◆ **REQUIRED WORK**:
Give an exact copy of the lines from the beginning of the listing below to the "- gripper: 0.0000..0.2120" line, inclusive.

◆ **SOURCE MATERIAL**:
-*-
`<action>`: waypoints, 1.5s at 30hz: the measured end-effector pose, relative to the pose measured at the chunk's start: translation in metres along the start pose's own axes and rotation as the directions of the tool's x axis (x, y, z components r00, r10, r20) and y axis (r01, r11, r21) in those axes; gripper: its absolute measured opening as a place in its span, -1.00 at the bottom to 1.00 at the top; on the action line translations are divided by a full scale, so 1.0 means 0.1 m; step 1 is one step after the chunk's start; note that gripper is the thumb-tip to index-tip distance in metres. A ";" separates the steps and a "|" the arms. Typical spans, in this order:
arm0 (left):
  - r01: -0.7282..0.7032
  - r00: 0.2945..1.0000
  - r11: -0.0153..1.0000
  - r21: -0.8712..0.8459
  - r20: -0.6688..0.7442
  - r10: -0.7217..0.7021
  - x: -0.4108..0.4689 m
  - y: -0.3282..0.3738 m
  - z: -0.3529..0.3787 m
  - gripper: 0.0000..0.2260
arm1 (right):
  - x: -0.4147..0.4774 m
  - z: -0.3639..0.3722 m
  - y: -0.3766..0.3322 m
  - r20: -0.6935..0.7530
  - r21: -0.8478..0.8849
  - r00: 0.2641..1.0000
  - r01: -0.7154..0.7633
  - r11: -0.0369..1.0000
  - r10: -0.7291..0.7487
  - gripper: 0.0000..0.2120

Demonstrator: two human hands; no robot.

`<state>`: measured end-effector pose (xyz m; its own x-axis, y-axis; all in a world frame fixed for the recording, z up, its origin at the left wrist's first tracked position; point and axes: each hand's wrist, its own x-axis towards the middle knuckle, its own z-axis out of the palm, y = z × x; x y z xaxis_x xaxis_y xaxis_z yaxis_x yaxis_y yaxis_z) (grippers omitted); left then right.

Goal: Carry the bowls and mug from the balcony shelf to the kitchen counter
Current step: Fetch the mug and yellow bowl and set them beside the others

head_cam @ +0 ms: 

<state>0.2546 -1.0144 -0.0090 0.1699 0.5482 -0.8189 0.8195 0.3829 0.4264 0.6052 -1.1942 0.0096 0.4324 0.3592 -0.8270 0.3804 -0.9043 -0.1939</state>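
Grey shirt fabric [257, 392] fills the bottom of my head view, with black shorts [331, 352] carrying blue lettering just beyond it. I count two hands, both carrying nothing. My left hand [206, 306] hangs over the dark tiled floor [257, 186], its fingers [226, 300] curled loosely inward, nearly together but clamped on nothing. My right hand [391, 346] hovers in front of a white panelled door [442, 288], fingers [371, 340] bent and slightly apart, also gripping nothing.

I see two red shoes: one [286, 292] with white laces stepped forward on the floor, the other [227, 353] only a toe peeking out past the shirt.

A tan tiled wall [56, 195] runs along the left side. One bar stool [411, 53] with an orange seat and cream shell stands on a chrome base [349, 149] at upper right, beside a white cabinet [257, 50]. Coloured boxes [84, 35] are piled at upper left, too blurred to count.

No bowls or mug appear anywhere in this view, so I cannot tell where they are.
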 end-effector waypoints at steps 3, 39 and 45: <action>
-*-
◆ **COMPLETED EXERCISE**:
`<action>`: waypoints, 1.5s at 30hz: the measured end-effector pose, relative to the pose measured at the chunk's start: translation in metres along the start pose's own axes and rotation as the directions of the tool's x axis (x, y, z components r00, r10, r20) and y axis (r01, r11, r21) in those axes; gripper: its absolute measured opening as a place in its span, -1.00 at the bottom to 1.00 at the top; on the action line translations are divided by a full scale, so 1.0 means 0.1 m; step 1 is one step after the chunk's start; note that gripper is the thumb-tip to index-tip distance in metres. A ";" separates the steps and a "|" the arms. Typical spans, in this order:
arm0 (left):
  - r01: -0.7282..0.7032
  - r00: 0.2945..1.0000
  - r11: -0.0153..1.0000
  - r21: -0.8712..0.8459
  - r20: -0.6688..0.7442
  - r10: -0.7217..0.7021
  - x: -0.4108..0.4689 m
  - y: -0.3282..0.3738 m
  - z: -0.3529..0.3787 m
  - gripper: 0.0000..0.2260
arm1 (right):
  - x: -0.4147..0.4774 m
  - z: -0.3639..0.3722 m
  - y: -0.3766..0.3322 m
  - r20: -0.6935..0.7530
  - r21: -0.8478..0.8849
  - r00: 0.2641..1.0000
  - r01: -0.7154..0.7633
  - r11: -0.0369..1.0000
  - r10: -0.7291..0.7487
  - gripper: 0.0000..0.2120

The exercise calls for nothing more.